■ WHAT TO PRODUCE:
Find the word "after" in the listing, and copy out each line where it turns up.

Top of PROVIDED DATA

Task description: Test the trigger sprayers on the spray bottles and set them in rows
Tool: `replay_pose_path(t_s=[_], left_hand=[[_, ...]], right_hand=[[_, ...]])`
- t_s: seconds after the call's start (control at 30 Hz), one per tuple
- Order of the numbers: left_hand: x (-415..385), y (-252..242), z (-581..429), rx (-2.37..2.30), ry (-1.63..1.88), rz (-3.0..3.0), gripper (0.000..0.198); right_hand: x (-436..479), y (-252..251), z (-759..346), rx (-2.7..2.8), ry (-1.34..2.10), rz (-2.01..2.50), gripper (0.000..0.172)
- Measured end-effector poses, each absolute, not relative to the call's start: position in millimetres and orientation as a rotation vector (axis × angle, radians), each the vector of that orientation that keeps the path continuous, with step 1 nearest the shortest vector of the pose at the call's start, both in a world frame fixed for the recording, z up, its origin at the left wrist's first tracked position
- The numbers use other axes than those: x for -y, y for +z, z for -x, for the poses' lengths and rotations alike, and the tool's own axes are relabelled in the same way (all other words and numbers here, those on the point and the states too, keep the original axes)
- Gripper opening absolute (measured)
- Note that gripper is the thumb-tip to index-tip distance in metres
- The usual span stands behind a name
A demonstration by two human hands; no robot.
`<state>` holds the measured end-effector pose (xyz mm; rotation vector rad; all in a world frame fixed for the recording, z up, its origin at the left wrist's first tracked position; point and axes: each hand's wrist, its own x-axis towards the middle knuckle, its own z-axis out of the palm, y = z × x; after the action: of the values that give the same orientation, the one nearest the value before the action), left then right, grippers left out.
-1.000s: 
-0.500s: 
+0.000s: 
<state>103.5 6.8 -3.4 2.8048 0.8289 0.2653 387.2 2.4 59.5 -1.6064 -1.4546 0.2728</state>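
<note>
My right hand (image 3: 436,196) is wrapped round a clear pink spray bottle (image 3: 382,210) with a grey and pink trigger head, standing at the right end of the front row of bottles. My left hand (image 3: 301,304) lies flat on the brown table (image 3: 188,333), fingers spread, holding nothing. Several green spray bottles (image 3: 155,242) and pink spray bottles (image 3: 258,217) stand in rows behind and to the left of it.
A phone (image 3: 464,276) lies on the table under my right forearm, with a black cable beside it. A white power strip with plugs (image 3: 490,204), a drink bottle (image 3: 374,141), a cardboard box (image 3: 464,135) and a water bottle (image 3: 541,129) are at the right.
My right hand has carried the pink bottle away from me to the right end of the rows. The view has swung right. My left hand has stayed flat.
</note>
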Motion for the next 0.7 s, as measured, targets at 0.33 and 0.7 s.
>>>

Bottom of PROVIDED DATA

■ RESPONSE BOX:
- t_s: seconds after the call's start (control at 30 Hz), one per tuple
`<state>` holds the measured end-effector pose (xyz mm; rotation vector rad; all in a world frame fixed for the recording, z up, its origin at the left wrist's first tracked position; point and axes: each hand's wrist, its own x-axis towards the middle knuckle, its own z-axis out of the palm, y = z × x; after the action: of the values that give the same orientation, the one nearest the value before the action), left then right, grippers left out.

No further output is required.